▶ **Task prompt**
Repeat the records below exactly from the line containing "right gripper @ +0" to the line containing "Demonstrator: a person", taking in both of those lines. Drop the pictures.

[Provided entries — start]

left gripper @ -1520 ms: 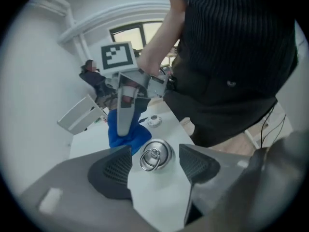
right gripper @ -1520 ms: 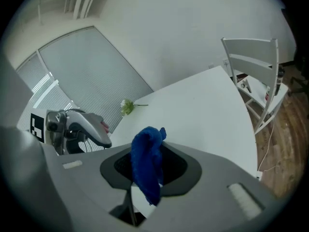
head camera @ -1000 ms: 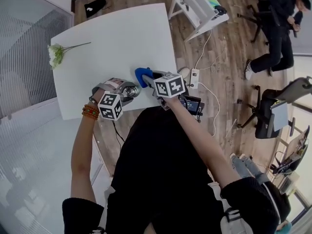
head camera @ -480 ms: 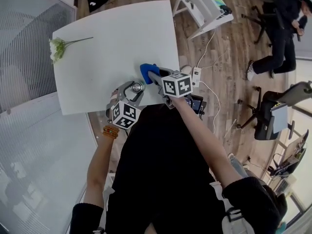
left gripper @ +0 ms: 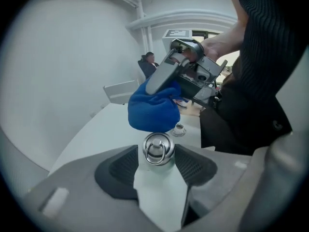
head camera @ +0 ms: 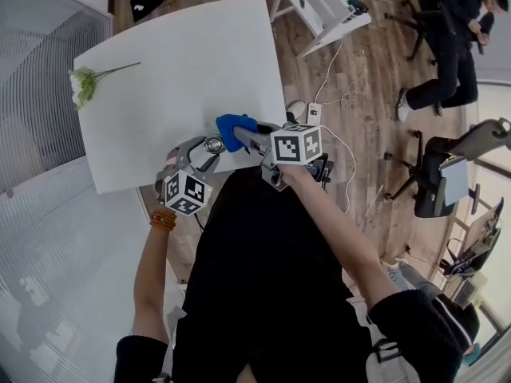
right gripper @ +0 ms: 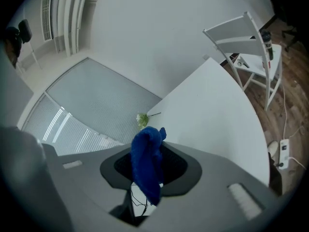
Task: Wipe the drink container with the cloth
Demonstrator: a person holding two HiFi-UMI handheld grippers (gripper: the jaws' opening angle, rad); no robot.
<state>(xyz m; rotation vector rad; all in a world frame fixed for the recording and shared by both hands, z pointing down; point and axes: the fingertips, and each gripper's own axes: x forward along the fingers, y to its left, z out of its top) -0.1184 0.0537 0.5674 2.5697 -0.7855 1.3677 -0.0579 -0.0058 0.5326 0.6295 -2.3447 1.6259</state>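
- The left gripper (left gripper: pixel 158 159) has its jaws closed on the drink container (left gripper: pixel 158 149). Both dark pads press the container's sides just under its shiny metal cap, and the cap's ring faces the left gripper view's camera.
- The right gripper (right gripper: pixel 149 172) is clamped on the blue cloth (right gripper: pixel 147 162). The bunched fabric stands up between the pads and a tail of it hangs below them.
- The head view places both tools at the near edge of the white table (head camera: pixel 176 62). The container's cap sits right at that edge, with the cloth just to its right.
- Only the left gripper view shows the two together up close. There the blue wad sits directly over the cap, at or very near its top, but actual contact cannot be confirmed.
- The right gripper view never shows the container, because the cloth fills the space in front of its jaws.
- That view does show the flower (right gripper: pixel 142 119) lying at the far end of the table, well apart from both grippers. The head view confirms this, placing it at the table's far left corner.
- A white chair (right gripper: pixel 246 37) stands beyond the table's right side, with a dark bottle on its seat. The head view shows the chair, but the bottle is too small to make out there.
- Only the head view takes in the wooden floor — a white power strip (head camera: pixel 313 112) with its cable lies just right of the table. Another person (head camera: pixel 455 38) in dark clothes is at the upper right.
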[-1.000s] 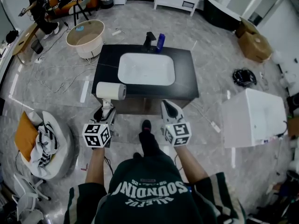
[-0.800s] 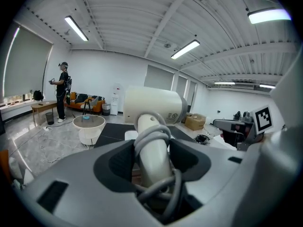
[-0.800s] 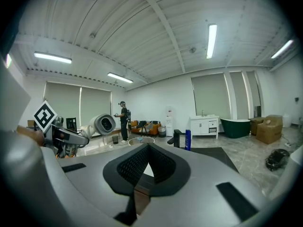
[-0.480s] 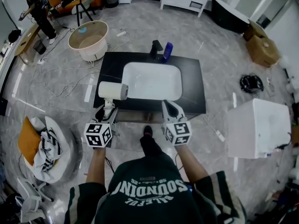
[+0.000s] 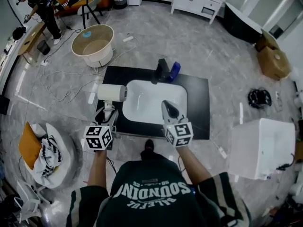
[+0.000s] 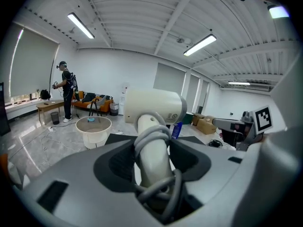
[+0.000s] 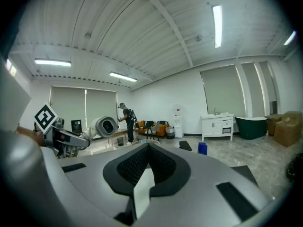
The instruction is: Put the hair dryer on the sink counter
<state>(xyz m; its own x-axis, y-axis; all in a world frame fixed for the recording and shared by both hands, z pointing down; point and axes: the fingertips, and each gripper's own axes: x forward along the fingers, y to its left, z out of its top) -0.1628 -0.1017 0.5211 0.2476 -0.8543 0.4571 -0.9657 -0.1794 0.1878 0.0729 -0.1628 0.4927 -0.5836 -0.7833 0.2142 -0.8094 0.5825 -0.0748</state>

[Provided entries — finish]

▶ **Expected answer**
right gripper @ +0 ms: 
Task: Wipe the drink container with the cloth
Demonstrator: a person holding two HiFi-UMI handheld grippers (gripper: the jaws' opening angle, rad); no robot.

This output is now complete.